Please quote exactly the lines below from the line containing "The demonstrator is" to the line containing "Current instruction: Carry", both lines included, and nothing else.

::::::::::

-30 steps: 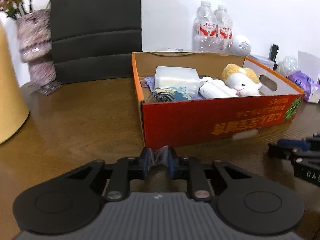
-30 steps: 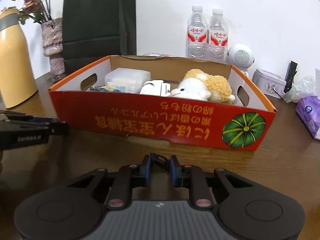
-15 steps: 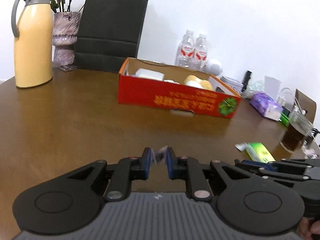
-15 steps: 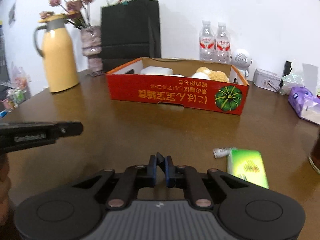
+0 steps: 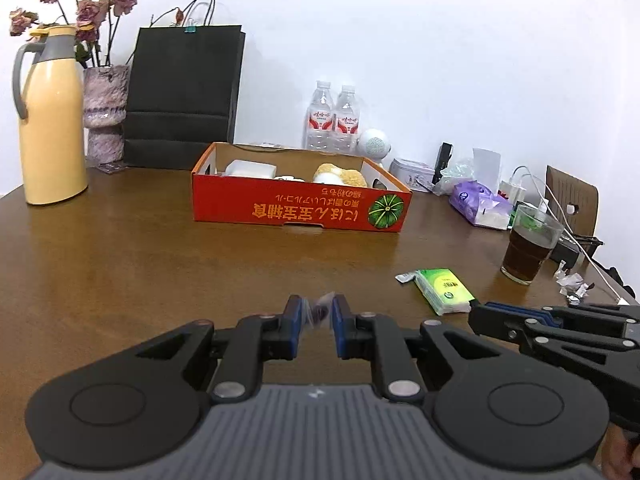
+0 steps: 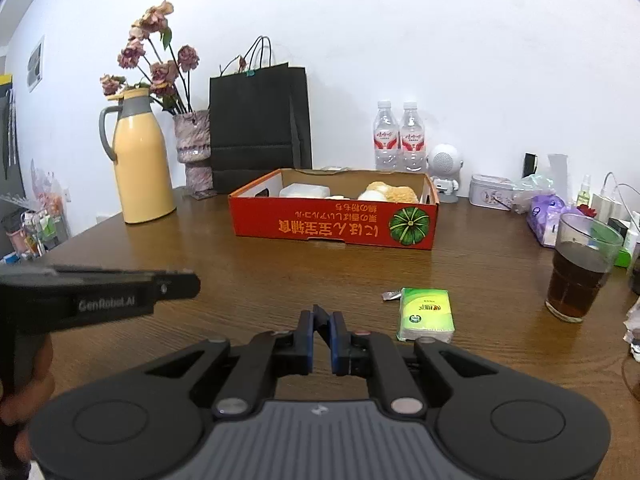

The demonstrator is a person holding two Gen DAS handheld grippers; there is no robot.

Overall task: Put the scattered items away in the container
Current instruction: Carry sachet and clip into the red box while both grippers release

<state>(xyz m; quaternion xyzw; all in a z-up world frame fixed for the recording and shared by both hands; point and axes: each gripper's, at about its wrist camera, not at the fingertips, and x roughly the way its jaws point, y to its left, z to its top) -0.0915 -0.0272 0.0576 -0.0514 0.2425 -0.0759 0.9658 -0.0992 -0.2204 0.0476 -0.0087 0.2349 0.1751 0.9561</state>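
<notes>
Both grippers have pulled well back from the red cardboard box (image 5: 300,208) since a sec ago; it filled the view then, now sits mid-counter, far off. A green tissue pack (image 6: 426,314) has come into view.

Left hand-held gripper (image 5: 318,314) points slightly down over the counter (image 5: 120,264), jaws nearly closed, pinching a small crinkly clear wrapper (image 5: 322,308); too blurred to say what's in it. Right hand-held gripper (image 6: 322,320) is level beside it, jaws closed w/ tips touching, nothing between them. Its tips lie just short of the tissue pack's near edge in left view. Left gripper's side reads "GenRobot.AI" in the right view; a hand shows at its handle, lower left.

Box front: orange Japanese print, upside down, plus a green pumpkin pic at right. Inside: white plastic container (image 5: 250,168), plush toy (image 6: 390,192), other white bits.

Tissue pack lies flat on the counter, near right gripper, well apart from the box; small foil sachet (image 6: 392,295) touches its far left corner.

Brown wood-grain counter, white wall. Along the back: yellow thermos jug (image 6: 140,168), vase of dried roses (image 6: 192,148), black paper bag (image 6: 260,128), two water bottles (image 6: 400,136) w/ red labels, white round speaker (image 6: 444,164). Right: glass of dark drink (image 6: 580,268), purple tissue pack (image 6: 546,216).
</notes>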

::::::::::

Answer below
The demonstrator is a person holding two Gen DAS handheld grippers; there is no robot.

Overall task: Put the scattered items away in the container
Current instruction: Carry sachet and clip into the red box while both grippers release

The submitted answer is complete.